BEGIN Data segment

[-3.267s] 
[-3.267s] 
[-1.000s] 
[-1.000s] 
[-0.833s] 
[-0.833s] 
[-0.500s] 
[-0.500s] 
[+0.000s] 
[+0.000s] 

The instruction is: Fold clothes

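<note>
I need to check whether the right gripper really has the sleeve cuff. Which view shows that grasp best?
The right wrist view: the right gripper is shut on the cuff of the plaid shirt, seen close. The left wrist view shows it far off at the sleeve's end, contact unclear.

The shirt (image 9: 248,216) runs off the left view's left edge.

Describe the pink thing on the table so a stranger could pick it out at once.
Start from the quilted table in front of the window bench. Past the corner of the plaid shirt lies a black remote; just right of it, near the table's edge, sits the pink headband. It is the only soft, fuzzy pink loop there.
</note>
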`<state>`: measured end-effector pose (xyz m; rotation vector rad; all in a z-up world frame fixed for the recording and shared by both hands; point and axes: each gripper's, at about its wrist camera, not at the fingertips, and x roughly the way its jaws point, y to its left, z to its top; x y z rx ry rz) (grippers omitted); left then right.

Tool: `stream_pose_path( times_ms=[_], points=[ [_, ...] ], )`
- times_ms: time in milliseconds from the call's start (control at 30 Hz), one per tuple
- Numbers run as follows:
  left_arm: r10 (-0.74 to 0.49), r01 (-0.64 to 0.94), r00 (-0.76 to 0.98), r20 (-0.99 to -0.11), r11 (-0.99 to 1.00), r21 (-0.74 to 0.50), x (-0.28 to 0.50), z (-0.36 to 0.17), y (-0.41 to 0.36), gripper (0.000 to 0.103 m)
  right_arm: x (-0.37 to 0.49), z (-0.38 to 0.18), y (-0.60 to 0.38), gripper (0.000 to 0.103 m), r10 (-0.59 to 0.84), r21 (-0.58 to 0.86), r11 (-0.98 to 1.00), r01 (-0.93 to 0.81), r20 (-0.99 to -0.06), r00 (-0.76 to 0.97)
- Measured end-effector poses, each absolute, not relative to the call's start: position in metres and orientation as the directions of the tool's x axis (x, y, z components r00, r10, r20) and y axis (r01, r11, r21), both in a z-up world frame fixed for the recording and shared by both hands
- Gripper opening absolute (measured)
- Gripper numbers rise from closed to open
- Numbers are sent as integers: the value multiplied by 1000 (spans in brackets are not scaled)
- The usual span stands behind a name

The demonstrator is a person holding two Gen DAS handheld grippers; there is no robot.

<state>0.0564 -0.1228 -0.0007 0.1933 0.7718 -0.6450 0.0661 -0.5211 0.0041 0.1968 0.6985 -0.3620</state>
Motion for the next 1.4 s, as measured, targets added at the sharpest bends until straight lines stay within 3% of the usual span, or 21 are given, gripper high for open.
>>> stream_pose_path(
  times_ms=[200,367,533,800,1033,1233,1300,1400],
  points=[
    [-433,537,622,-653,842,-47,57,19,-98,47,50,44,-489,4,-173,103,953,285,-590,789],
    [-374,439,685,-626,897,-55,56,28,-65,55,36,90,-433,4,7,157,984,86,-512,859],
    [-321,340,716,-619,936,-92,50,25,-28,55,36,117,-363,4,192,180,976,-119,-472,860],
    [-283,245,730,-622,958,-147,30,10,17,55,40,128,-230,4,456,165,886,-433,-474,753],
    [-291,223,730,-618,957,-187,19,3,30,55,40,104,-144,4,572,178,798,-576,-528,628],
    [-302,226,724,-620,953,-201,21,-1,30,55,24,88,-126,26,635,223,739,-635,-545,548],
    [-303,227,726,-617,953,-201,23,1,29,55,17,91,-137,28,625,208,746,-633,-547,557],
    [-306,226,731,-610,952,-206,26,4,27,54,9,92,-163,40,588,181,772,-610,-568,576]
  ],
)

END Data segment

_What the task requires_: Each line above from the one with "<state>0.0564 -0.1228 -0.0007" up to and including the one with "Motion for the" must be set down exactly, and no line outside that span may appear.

_Solved problem_:
<state>0.0564 -0.1228 -0.0007 0.1933 0.7718 -0.6450 0.0661 -0.5211 0.0041 0.1968 0.6985 -0.3620</state>
Motion for the next 1.4 s, as measured, targets added at the sharpest bends until straight lines stay within 3% of the usual span, or 21 are given, gripper high for open.

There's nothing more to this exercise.